#### Exercise
Could you repeat all of the entries below word for word, apart from the pictures?

#### Data extract
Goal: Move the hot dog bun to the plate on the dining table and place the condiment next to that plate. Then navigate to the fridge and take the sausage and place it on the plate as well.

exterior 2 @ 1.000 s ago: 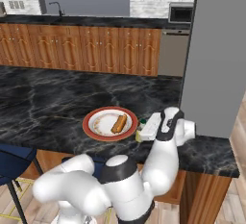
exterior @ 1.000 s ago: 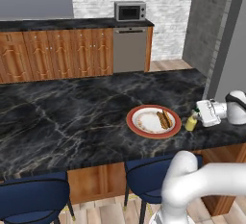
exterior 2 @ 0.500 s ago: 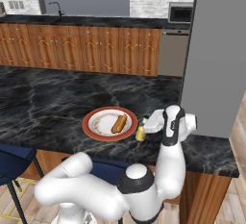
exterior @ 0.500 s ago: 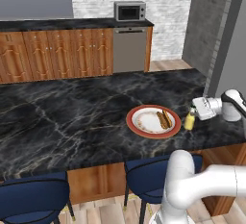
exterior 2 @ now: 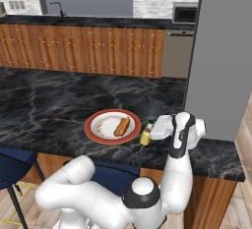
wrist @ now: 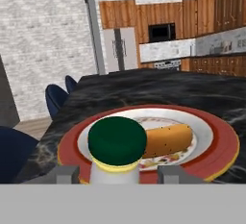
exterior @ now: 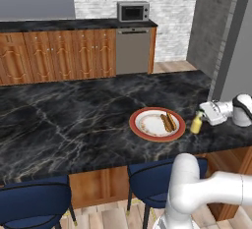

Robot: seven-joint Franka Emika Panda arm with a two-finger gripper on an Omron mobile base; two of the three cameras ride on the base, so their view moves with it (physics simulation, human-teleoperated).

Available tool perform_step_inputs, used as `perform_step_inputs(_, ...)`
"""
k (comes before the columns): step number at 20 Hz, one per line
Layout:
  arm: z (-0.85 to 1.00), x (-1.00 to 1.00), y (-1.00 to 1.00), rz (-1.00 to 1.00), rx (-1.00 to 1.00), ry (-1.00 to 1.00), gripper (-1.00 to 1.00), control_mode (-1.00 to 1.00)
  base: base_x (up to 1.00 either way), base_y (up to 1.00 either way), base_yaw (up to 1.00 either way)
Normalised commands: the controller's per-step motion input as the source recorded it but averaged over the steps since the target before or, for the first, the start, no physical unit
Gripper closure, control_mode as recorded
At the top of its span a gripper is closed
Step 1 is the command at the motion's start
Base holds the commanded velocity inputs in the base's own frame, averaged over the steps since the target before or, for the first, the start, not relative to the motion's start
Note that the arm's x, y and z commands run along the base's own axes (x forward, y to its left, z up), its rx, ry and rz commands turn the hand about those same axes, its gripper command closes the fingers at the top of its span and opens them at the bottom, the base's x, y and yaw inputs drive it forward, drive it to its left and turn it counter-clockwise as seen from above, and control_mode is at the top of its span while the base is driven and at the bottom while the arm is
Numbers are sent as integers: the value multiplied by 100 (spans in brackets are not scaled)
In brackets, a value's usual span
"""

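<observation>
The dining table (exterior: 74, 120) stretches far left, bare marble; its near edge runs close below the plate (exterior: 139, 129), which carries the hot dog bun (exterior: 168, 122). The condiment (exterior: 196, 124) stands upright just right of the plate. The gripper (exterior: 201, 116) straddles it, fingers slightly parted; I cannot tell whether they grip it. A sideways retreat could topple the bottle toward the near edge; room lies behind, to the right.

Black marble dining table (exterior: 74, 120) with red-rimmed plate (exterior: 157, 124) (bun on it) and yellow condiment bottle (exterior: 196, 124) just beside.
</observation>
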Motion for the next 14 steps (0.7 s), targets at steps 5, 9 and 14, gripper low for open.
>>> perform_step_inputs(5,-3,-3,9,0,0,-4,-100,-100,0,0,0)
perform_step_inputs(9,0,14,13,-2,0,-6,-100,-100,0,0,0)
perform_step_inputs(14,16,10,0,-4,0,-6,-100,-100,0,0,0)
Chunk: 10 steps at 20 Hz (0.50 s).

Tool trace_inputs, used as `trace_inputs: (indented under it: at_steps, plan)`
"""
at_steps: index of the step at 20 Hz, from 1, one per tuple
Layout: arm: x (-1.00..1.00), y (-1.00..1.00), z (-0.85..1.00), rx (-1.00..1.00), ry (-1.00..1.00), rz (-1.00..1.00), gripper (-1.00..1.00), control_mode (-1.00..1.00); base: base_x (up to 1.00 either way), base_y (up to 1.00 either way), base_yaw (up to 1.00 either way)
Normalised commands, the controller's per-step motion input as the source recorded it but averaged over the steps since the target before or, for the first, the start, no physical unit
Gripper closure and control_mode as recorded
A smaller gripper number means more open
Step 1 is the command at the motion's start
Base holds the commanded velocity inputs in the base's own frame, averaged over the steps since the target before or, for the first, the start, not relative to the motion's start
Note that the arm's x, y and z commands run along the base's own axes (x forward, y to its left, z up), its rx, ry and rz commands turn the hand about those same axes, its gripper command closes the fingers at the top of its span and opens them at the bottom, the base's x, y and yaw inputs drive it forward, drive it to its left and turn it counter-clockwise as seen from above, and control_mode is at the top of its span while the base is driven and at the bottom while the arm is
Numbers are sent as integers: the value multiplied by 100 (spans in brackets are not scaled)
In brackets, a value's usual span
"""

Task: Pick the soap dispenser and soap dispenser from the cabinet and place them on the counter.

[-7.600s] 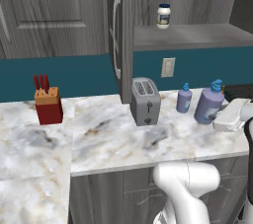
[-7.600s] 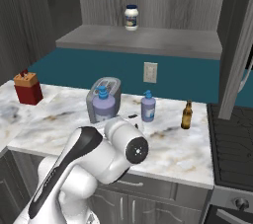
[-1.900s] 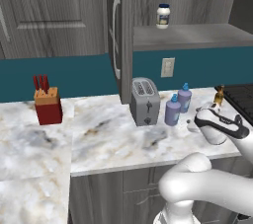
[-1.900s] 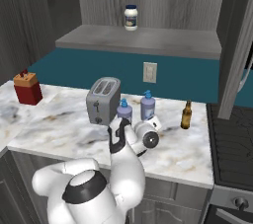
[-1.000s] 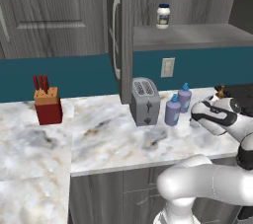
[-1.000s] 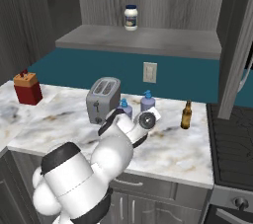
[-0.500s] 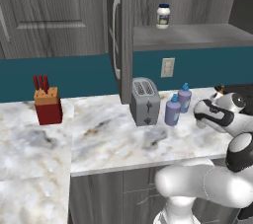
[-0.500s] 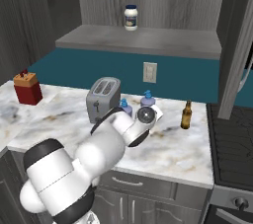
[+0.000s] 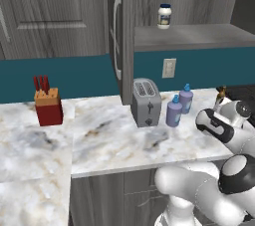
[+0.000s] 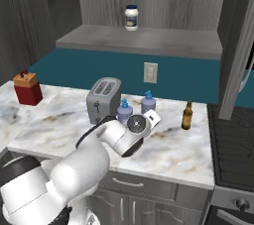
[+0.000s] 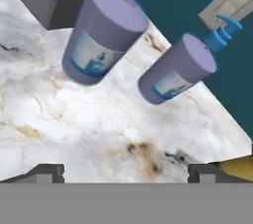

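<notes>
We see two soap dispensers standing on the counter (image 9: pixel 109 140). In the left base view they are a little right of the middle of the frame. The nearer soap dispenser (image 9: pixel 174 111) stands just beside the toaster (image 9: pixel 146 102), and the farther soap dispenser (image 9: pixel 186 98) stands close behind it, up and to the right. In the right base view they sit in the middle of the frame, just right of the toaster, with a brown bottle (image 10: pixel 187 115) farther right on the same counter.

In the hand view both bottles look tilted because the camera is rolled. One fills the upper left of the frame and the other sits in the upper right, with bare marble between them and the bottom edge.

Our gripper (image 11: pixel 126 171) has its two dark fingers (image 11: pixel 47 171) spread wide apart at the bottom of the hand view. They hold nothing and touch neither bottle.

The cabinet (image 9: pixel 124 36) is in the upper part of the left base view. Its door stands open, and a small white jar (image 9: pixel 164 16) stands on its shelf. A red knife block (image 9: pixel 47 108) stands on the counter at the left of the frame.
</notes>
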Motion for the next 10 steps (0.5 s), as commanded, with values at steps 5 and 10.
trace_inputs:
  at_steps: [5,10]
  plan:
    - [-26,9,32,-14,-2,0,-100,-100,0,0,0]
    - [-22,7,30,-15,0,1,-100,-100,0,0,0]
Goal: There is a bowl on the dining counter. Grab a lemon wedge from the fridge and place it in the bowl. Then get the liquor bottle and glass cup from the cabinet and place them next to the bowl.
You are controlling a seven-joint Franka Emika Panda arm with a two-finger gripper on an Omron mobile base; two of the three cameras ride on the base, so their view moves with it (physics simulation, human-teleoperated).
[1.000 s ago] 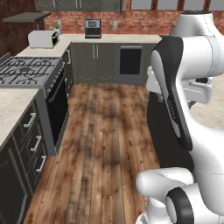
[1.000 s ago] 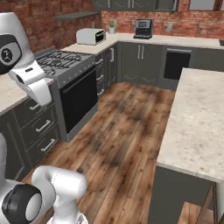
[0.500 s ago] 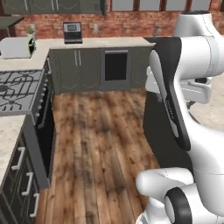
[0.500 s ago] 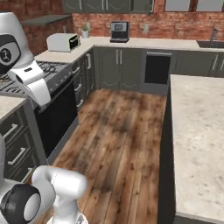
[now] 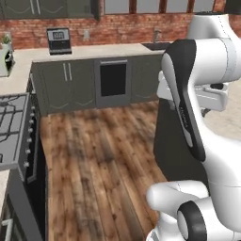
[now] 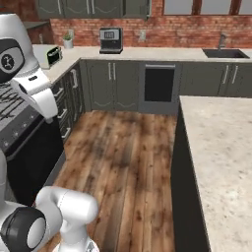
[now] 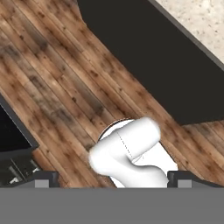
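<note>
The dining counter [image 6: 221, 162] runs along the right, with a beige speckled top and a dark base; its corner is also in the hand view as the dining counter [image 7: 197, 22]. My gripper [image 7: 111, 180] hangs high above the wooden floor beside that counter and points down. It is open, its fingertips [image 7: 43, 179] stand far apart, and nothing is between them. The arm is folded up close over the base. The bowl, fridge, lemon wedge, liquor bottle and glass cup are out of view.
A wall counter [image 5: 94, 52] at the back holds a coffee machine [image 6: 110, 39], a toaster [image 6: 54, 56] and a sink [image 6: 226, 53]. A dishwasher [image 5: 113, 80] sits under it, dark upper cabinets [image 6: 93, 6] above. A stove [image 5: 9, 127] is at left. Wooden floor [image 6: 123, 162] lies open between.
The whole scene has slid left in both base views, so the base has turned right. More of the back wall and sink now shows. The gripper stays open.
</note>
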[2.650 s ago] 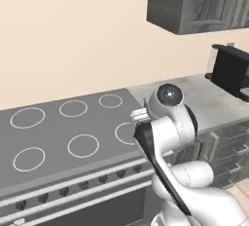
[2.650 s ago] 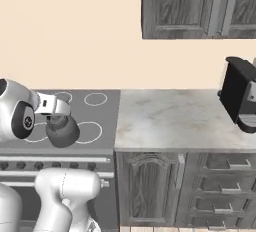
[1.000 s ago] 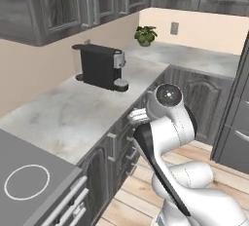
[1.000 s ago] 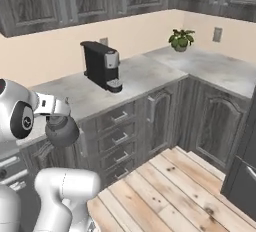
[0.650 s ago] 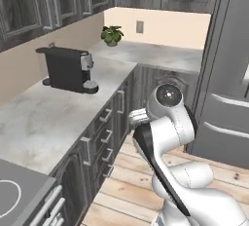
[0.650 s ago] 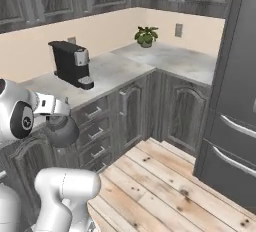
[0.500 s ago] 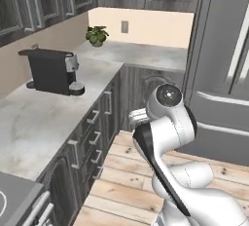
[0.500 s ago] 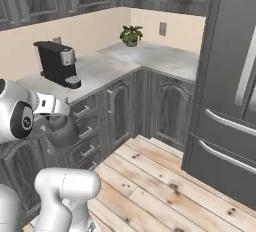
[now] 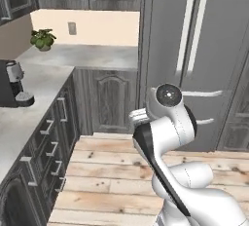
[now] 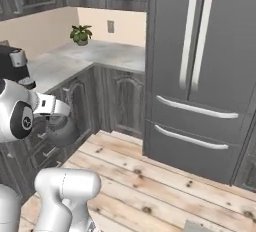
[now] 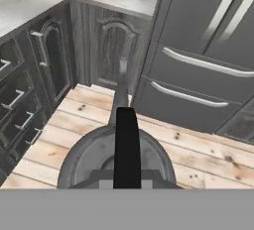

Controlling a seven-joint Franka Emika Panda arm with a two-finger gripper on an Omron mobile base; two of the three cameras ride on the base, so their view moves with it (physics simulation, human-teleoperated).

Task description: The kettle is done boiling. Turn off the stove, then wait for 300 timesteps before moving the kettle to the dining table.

#### Exercise response
Goal: Move the hot dog bun to the plate on the dining table and place the condiment next to that plate. Then navigate to the fridge and take the sausage and place it on the plate as well.

exterior 2 @ 1.000 s ago: 
exterior @ 1.000 s ago: 
exterior 2 @ 0.500 s ago: 
exterior @ 0.500 s ago: 
exterior 2 @ now: 
wrist @ now: 
exterior @ now: 

Robot: seven-joint Franka Emika Panda arm with a two-finger gripper on an Omron mobile base; two of the three cameras ride on the base, so their view moves with it (physics simulation, human-teleoperated).

Available tool perform_step_inputs, used as `perform_step_inputs(_, ...)`
"""
k (comes before the columns): step number at 20 Hz, one per line
Layout:
  arm: z (-0.85 to 1.00), x (-1.00 to 1.00), y (-1.00 to 1.00), rz (-1.00 to 1.00), rx (-1.00 to 1.00), ry (-1.00 to 1.00), gripper (-1.00 to 1.00), control_mode (-1.00 to 1.00)
  base: base_x (up to 1.00 either way), base_y (up to 1.00 either way), base_yaw (up to 1.00 either way)
Normalised commands: the controller's per-step motion input as the source recorded it but averaged over the steps since the target before or, for the first, the start, no physical unit
Gripper closure, control_mode as recorded
At the top of its span a gripper is closed
Step 1 is the command at the motion's start
Base holds the commanded velocity inputs in the base's own frame, averaged over the steps since the target before or, for the first, the start, not relative to the motion's start
Note that the arm's x, y and z commands run along the base's own axes (x forward, y to its left, z up), its rx, ry and rz commands turn the hand about those same axes, its gripper command closes the fingers at the top of its span and opens them at the bottom, the base's x, y and yaw inputs drive it forward, drive it to its left and turn it counter-clockwise as seen from above, and control_mode is at the top of its span while the base is driven and at the bottom while the arm is
Numbers are sent as integers: the value multiplied by 100 (spans in brackets are not scaled)
In brackets, a value's usual span
"""

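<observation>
The dining table (exterior: 74, 120) stretches far left, bare marble; its near edge runs close below the plate (exterior: 139, 129), which carries the hot dog bun (exterior: 168, 122). The condiment (exterior: 196, 124) stands upright just right of the plate. The gripper (exterior: 201, 116) straddles it, fingers slightly parted; I cannot tell whether they grip it. A sideways retreat could topple the bottle toward the near edge; room lies behind, to the right.

Black marble dining table (exterior: 74, 120) with red-rimmed plate (exterior: 157, 124) (bun on it) and yellow condiment bottle (exterior: 196, 124) just beside.
</observation>
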Motion for the next 14 steps (0.7 s), targets at steps 5, 9 and 14, gripper low for open.
>>> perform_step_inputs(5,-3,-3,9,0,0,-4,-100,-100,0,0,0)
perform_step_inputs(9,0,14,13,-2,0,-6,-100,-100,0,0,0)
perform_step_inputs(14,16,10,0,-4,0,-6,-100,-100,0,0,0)
Chunk: 10 steps at 20 Hz (0.50 s).

Tool trace_inputs, used as `trace_inputs: (indented under it: at_steps, plan)`
"""
at_steps: index of the step at 20 Hz, from 1, one per tuple
Layout: arm: x (-1.00..1.00), y (-1.00..1.00), z (-0.85..1.00), rx (-1.00..1.00), ry (-1.00..1.00), rz (-1.00..1.00), gripper (-1.00..1.00), control_mode (-1.00..1.00); base: base_x (up to 1.00 either way), base_y (up to 1.00 either way), base_yaw (up to 1.00 either way)
Normalised commands, the controller's per-step motion input as the source recorded it but averaged over the steps since the target before or, for the first, the start, no physical unit
Gripper closure and control_mode as recorded
A smaller gripper number means more open
Step 1 is the command at the motion's start
Base holds the commanded velocity inputs in the base's own frame, averaged over the steps since the target before or, for the first, the start, not relative to the motion's start
Note that the arm's x, y and z commands run along the base's own axes (x forward, y to its left, z up), its rx, ry and rz commands turn the hand about those same axes, its gripper command closes the fingers at the top of its span and opens them at the bottom, the base's x, y and yaw inputs drive it forward, drive it to its left and turn it counter-clockwise as seen from above, and control_mode is at the top of its span while the base is driven and at the bottom while the arm is
Numbers are sent as integers: the value multiplied by 100 (spans in brackets are not scaled)
In brackets, a value's usual span
"""

Task: Pick the soap dispenser and soap dispenser from the cabinet and place them on the counter.

[-7.600s] 
[-7.600s] 
[-1.900s] 
[-1.900s] 
[-1.000s] 
[-1.000s] 
[-0.500s] 
[-0.500s] 
[+0.000s] 
[+0.000s] 
[+0.000s] 

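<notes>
We see two soap dispensers standing on the counter (image 9: pixel 109 140). In the left base view they are a little right of the middle of the frame. The nearer soap dispenser (image 9: pixel 174 111) stands just beside the toaster (image 9: pixel 146 102), and the farther soap dispenser (image 9: pixel 186 98) stands close behind it, up and to the right. In the right base view they sit in the middle of the frame, just right of the toaster, with a brown bottle (image 10: pixel 187 115) farther right on the same counter.

In the hand view both bottles look tilted because the camera is rolled. One fills the upper left of the frame and the other sits in the upper right, with bare marble between them and the bottom edge.

Our gripper (image 11: pixel 126 171) has its two dark fingers (image 11: pixel 47 171) spread wide apart at the bottom of the hand view. They hold nothing and touch neither bottle.

The cabinet (image 9: pixel 124 36) is in the upper part of the left base view. Its door stands open, and a small white jar (image 9: pixel 164 16) stands on its shelf. A red knife block (image 9: pixel 47 108) stands on the counter at the left of the frame.
</notes>
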Motion for the next 10 steps (0.5 s), as commanded, with values at steps 5 and 10.
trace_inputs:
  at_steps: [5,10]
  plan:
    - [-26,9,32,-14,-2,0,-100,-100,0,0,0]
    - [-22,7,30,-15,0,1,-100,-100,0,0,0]
Goal: There is a bowl on the dining counter. Grab a lemon wedge from the fridge and place it in the bowl. Then get the liquor bottle and glass cup from the cabinet and place them next to the bowl.
You are controlling a seven-joint Franka Emika Panda arm with a two-finger gripper on an Omron mobile base; two of the three cameras ride on the base, so their view moves with it (physics simulation, human-teleoperated).
[1.000 s ago] 
[1.000 s ago] 
[0.500 s ago] 
[0.500 s ago] 
[now] 
[now] 
[now] 
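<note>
The dining counter [image 6: 221, 162] runs along the right, with a beige speckled top and a dark base; its corner is also in the hand view as the dining counter [image 7: 197, 22]. My gripper [image 7: 111, 180] hangs high above the wooden floor beside that counter and points down. It is open, its fingertips [image 7: 43, 179] stand far apart, and nothing is between them. The arm is folded up close over the base. The bowl, fridge, lemon wedge, liquor bottle and glass cup are out of view.
A wall counter [image 5: 94, 52] at the back holds a coffee machine [image 6: 110, 39], a toaster [image 6: 54, 56] and a sink [image 6: 226, 53]. A dishwasher [image 5: 113, 80] sits under it, dark upper cabinets [image 6: 93, 6] above. A stove [image 5: 9, 127] is at left. Wooden floor [image 6: 123, 162] lies open between.
The whole scene has slid left in both base views, so the base has turned right. More of the back wall and sink now shows. The gripper stays open.
</note>
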[2.650 s ago] 
[2.650 s ago] 
[1.000 s ago] 
[1.000 s ago] 
[0.650 s ago] 
[0.650 s ago] 
[0.500 s ago] 
[0.500 s ago] 
[now] 
[now] 
[now] 

Controlling a seven-joint Franka Emika Panda arm with a two-finger gripper on an Omron mobile base; two of the three cameras ride on the base, so their view moves with it (physics simulation, human-teleoperated).

Task description: The kettle is done boiling. Turn off the stove, then wait for 300 timesteps before moving the kettle to the dining table.

Besides this answer, nothing more is needed.